- [Activity]:
Apart from the pictures, reproduce the data below exactly as it stands.

- [Data]:
▼
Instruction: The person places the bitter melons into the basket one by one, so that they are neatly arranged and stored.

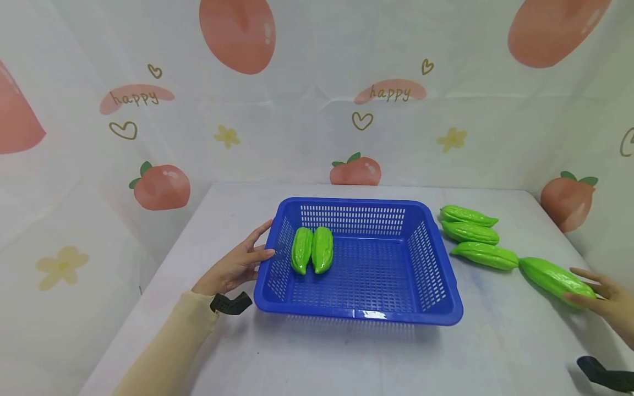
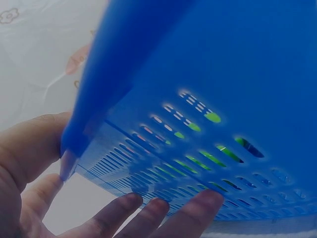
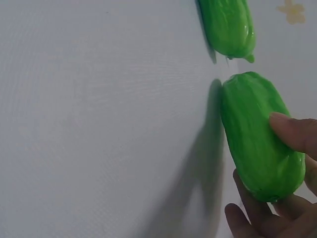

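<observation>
A blue plastic basket (image 1: 354,313) with slotted walls stands in the middle of the white table. Two glossy green bitter melons (image 1: 322,250) lie side by side at its left end. My left hand (image 1: 238,264) grips the basket's left rim, and in the left wrist view several fingertips (image 2: 205,201) rest against the slotted outer wall. Far to the right, my right hand (image 1: 609,300) holds another bitter melon (image 1: 555,278) by its near end. The right wrist view shows the thumb (image 3: 292,131) on top of this melon (image 3: 260,139) and the other fingers round its far side and end.
Three more bitter melons (image 1: 485,255) lie in a column just right of the basket; the nearest one's end meets the tip of the held melon. A printed cloth (image 1: 297,132) with peaches and hearts hangs behind the table (image 1: 322,363) and along its sides.
</observation>
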A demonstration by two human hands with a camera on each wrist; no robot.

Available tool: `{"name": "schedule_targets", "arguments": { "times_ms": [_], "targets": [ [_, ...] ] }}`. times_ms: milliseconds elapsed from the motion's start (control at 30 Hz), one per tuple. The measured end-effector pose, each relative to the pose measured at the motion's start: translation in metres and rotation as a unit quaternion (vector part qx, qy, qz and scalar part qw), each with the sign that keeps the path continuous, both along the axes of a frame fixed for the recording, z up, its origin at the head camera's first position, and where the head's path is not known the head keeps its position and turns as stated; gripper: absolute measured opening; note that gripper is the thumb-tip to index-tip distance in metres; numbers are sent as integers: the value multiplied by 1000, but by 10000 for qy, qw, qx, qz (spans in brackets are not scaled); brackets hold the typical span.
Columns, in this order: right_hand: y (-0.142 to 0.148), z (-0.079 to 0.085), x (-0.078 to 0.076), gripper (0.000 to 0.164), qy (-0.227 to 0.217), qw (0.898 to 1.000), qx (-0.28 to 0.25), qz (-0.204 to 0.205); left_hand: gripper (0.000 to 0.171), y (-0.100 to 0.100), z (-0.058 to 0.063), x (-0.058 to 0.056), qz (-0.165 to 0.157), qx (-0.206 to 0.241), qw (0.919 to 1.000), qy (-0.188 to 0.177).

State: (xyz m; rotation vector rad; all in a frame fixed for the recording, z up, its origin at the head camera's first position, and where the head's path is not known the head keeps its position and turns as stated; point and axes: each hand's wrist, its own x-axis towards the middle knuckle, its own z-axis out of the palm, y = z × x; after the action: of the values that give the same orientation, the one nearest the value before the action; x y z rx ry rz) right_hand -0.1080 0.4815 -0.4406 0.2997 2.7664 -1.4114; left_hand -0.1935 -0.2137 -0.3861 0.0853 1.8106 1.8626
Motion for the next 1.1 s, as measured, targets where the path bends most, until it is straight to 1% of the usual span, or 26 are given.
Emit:
{"name": "schedule_targets", "arguments": {
  "times_ms": [167, 333, 400, 467, 533, 600, 667, 700, 767, 800, 833, 933, 1033, 1100],
  "targets": [
    [4, -2, -1, 59, 434, 9986, -78, -283, 78, 0, 1, 0, 4, 1, 10000, -1],
    [36, -24, -12, 60, 883, 9947, -423, -311, 79, 1, 2, 0, 26, 10, 10000, -24],
    [50, -34, -18, 60, 955, 9943, -311, -365, 79, 1, 2, 0, 23, 16, 10000, -29],
    [61, -40, -22, 62, 959, 9943, 12, -470, 79, 1, 2, 0, 21, 7, 10000, -31],
    [67, -42, -26, 64, 960, 9929, 416, -574, 79, 1, 2, 0, 26, -19, 10000, -25],
    [65, -33, -29, 65, 956, 9907, 746, -621, 79, 1, 1, 0, 28, -47, 10000, -19],
    [60, -24, -31, 63, 1112, 9869, 947, -688, 79, 1, 1, 0, 34, -64, 10000, -9],
    [56, -18, -31, 62, 1231, 9850, 980, -711, 79, 1, 1, 0, 39, -67, 10000, -10],
    [41, 0, -29, 62, 1387, 9836, 921, -693, 79, 1, 1, 0, 50, -69, 10000, -12],
    [35, 5, -29, 58, 1487, 9827, 837, -716, 79, 1, 1, 0, 53, -71, 10000, -14],
    [28, 10, -28, 58, 1610, 9822, 651, -714, 79, 0, 1, 0, 60, -78, 10000, -14],
    [3, 37, -24, 53, 1611, 9848, 37, -646, 80, 0, 1, -1, 65, -110, 9999, -13],
    [-15, 57, -24, 53, 1659, 9832, -478, -588, 80, 0, 0, -1, 55, -133, 9999, -1],
    [-22, 66, -26, 53, 1735, 9810, -691, -523, 80, 0, 0, -1, 47, -122, 9999, 9]
  ]
}}
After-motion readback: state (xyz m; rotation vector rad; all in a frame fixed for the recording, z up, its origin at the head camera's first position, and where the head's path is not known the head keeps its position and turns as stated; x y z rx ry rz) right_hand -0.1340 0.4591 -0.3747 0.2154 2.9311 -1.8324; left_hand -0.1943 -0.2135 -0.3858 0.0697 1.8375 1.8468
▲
- [Answer for the task]:
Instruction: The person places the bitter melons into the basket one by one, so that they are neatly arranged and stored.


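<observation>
A blue plastic basket (image 1: 354,313) with slotted walls stands in the middle of the white table. Two glossy green bitter melons (image 1: 322,250) lie side by side at its left end. My left hand (image 1: 238,264) grips the basket's left rim, and in the left wrist view several fingertips (image 2: 205,201) rest against the slotted outer wall. Far to the right, my right hand (image 1: 609,300) holds another bitter melon (image 1: 555,278) by its near end. The right wrist view shows the thumb (image 3: 292,131) on top of this melon (image 3: 260,139) and the other fingers round its far side and end.
Three more bitter melons (image 1: 485,255) lie in a column just right of the basket; the nearest one's end meets the tip of the held melon. A printed cloth (image 1: 297,132) with peaches and hearts hangs behind the table (image 1: 322,363) and along its sides.
</observation>
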A demonstration by two human hands with a camera on each wrist; no robot.

Available tool: `{"name": "schedule_targets", "arguments": { "times_ms": [_], "targets": [ [_, ...] ] }}`. times_ms: milliseconds elapsed from the motion's start (control at 30 Hz), one per tuple. The measured end-effector pose, each relative to the pose measured at the motion's start: translation in metres and rotation as a unit quaternion (vector part qx, qy, qz and scalar part qw), each with the sign that keeps the path continuous, both along the axes of a frame fixed for the recording, z up, its origin at the head camera's first position, and where the head's path is not known the head keeps its position and turns as stated; gripper: absolute measured opening; note that gripper is the thumb-tip to index-tip distance in metres; numbers are sent as integers: the value multiplied by 1000, but by 10000 for qy, qw, qx, qz (spans in brackets are not scaled); brackets hold the typical span.
Columns, in this order: right_hand: y (-0.142 to 0.148), z (-0.079 to 0.085), x (-0.078 to 0.076), gripper (0.000 to 0.164), qy (-0.227 to 0.217), qw (0.898 to 1.000), qx (-0.28 to 0.25), qz (-0.204 to 0.205); left_hand: gripper (0.000 to 0.171), y (-0.100 to 0.100), z (-0.058 to 0.063), x (-0.058 to 0.056), qz (-0.165 to 0.157), qx (-0.206 to 0.241), qw (0.919 to 1.000), qy (-0.188 to 0.177).

State: (xyz m; rotation vector rad; all in a frame fixed for the recording, z up, its origin at the head camera's first position, and where the head's path is not known the head keeps its position and turns as stated; point and axes: each hand's wrist, its own x-axis towards the middle knuckle, its own z-axis out of the palm, y = z × x; after the action: of the values that give the same orientation, the one nearest the value before the action; x y z rx ry rz) right_hand -0.1080 0.4815 -0.4406 0.2997 2.7664 -1.4114; left_hand -0.1935 -0.2137 -0.3861 0.0853 1.8106 1.8626
Motion for the next 1.1 s, as measured, targets where the path bends most, until it is straight to 1% of the usual span, or 26 are given.
Emit:
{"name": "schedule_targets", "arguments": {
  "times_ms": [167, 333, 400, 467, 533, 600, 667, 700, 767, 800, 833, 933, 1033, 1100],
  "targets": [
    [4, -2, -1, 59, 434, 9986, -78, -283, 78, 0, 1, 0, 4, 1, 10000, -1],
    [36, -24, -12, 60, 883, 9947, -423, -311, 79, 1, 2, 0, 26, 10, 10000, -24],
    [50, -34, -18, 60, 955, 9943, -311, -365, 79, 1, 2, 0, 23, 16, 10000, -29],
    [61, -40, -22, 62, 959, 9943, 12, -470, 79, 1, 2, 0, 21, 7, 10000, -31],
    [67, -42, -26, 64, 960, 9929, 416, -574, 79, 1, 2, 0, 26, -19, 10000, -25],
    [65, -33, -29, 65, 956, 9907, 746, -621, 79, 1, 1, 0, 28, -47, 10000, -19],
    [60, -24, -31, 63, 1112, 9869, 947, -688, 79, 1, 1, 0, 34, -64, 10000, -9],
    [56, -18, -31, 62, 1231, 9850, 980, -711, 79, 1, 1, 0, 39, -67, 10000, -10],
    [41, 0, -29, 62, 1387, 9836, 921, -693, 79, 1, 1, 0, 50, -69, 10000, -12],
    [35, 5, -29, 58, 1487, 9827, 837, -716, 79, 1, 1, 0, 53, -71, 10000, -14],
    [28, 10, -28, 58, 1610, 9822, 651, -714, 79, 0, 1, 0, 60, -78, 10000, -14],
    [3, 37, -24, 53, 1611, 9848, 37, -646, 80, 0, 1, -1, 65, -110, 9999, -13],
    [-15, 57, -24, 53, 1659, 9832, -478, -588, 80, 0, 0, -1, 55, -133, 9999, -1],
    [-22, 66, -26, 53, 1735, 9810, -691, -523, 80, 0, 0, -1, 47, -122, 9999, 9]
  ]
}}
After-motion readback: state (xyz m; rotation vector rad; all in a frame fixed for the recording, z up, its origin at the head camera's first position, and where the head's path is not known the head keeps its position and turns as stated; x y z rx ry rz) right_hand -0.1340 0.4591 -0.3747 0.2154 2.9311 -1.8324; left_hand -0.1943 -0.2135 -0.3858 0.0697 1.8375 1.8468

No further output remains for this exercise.